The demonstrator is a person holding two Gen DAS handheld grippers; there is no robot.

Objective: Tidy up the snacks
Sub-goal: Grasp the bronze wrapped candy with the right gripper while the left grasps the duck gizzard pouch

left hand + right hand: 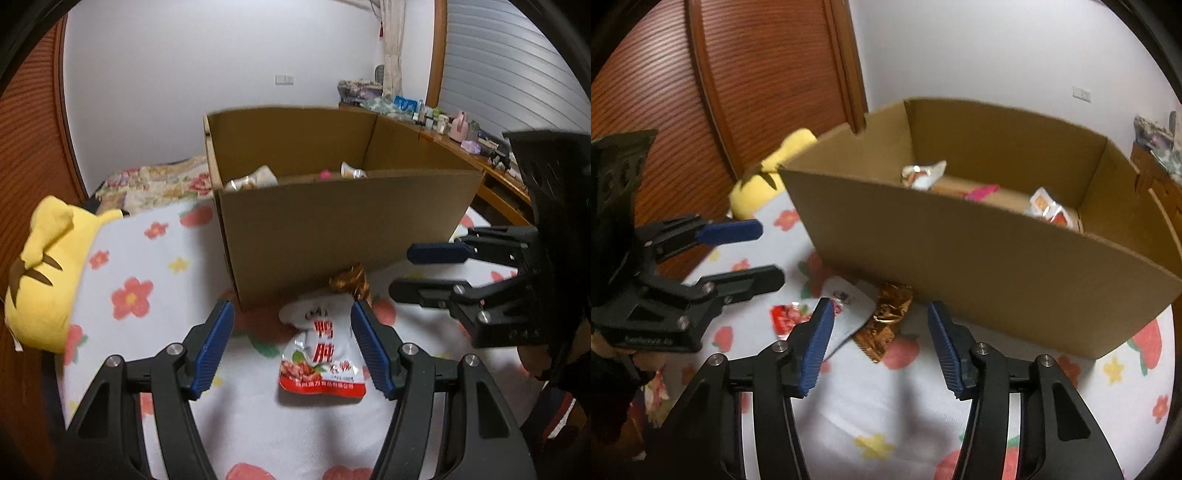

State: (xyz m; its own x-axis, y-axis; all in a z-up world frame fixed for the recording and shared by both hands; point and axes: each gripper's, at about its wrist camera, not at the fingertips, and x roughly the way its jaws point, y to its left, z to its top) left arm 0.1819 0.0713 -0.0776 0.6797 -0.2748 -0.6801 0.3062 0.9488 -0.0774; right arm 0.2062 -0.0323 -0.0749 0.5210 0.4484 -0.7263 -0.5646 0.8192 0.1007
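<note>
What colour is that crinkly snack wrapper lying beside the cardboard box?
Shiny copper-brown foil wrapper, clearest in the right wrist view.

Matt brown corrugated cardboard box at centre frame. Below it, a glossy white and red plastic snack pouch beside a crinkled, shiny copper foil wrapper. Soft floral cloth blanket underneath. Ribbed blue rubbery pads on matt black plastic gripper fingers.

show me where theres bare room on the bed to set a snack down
Free: the floral blanket between the yellow plush and the cardboard box. Crowded: the strip along the box's front wall, where the white-and-red packet and gold wrapper lie.
</note>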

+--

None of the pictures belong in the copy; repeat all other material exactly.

The demonstrator is a person holding two Gen DAS handheld grippers; there is no robot.

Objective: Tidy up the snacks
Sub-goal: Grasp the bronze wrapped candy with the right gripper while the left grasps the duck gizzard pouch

left hand + right hand: 

State: (xyz m; its own x-axis, y-axis; all in a z-up world frame fixed for the recording and shared by both hands; point and axes: each gripper's, at about its wrist camera, not at the fingertips, and x roughly the way its jaws point, y to its left, z to its top) left arm 0.1819 0.0713 -0.0776 0.6797 -0.2748 -0.6801 0.3062 0.9488 -0.0774; right arm 0.2062 -0.0323 -0.0749 0.5210 0.4484 -0.7263 -0.5646 0.8192 0.1007
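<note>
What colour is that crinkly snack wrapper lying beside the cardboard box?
Shiny copper-brown foil wrapper, clearest in the right wrist view.

Matt brown corrugated cardboard box at centre frame. Below it, a glossy white and red plastic snack pouch beside a crinkled, shiny copper foil wrapper. Soft floral cloth blanket underneath. Ribbed blue rubbery pads on matt black plastic gripper fingers.

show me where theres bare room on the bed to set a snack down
Free: the floral blanket between the yellow plush and the cardboard box. Crowded: the strip along the box's front wall, where the white-and-red packet and gold wrapper lie.
</note>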

This finishes the exercise.